[PROVIDED ENTRIES Boundary: Start]

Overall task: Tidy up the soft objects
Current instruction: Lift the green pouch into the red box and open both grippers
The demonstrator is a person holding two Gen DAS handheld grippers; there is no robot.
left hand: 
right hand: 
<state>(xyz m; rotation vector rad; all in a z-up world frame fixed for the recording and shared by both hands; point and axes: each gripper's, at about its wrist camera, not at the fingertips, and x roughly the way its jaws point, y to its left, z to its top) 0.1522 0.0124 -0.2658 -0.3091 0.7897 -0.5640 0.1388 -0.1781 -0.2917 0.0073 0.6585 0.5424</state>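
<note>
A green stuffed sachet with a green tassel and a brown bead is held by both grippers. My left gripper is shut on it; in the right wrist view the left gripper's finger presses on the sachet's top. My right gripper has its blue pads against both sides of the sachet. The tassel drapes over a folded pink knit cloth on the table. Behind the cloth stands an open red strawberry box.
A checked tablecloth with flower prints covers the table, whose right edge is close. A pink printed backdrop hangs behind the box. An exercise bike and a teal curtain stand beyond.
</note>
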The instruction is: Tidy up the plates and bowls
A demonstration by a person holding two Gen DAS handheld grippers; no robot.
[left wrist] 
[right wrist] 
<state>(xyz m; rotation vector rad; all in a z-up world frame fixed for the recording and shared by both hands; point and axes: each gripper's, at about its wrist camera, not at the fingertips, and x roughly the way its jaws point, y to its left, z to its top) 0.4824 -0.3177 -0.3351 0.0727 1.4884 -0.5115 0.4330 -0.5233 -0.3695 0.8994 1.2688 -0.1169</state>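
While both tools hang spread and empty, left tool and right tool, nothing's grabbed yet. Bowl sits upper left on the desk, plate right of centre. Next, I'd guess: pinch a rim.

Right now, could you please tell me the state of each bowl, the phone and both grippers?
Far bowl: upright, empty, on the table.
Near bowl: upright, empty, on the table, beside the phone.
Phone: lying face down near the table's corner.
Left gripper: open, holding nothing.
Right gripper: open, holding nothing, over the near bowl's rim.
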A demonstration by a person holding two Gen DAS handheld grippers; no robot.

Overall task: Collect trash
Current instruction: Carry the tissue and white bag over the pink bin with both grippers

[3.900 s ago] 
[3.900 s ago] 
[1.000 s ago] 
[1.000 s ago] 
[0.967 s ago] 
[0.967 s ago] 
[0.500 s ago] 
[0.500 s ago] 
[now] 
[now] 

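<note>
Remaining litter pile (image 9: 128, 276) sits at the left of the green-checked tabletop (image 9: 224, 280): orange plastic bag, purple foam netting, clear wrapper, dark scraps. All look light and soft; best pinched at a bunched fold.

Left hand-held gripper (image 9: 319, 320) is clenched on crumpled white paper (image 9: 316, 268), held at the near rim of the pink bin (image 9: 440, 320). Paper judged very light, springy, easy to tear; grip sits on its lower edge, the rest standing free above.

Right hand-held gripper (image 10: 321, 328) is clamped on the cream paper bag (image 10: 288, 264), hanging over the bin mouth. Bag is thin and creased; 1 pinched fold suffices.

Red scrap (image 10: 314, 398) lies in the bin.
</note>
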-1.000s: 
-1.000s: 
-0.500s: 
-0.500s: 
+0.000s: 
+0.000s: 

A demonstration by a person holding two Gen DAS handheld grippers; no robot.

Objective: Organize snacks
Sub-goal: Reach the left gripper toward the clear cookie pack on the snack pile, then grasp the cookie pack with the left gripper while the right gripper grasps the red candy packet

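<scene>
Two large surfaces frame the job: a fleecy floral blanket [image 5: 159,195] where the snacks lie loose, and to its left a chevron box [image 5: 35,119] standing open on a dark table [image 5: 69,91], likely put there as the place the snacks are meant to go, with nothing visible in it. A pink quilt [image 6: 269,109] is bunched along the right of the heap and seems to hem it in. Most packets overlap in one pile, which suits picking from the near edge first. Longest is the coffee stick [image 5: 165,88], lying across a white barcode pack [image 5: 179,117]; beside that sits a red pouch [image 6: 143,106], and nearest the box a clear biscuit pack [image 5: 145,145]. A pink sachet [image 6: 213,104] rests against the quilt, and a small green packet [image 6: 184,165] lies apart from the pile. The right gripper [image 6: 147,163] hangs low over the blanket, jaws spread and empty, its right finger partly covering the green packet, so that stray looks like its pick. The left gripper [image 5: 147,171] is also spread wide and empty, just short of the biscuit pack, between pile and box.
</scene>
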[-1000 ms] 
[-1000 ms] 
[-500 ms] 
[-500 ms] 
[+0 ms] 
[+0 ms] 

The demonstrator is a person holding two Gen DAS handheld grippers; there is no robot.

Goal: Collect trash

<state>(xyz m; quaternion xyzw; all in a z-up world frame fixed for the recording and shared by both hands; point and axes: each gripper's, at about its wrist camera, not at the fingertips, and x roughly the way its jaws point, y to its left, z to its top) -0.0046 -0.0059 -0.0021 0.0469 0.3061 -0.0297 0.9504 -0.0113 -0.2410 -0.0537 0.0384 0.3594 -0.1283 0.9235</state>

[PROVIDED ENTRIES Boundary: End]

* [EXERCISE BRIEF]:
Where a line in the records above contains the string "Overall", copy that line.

* [TASK ANSWER]:
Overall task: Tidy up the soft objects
Overall task: Collect trash

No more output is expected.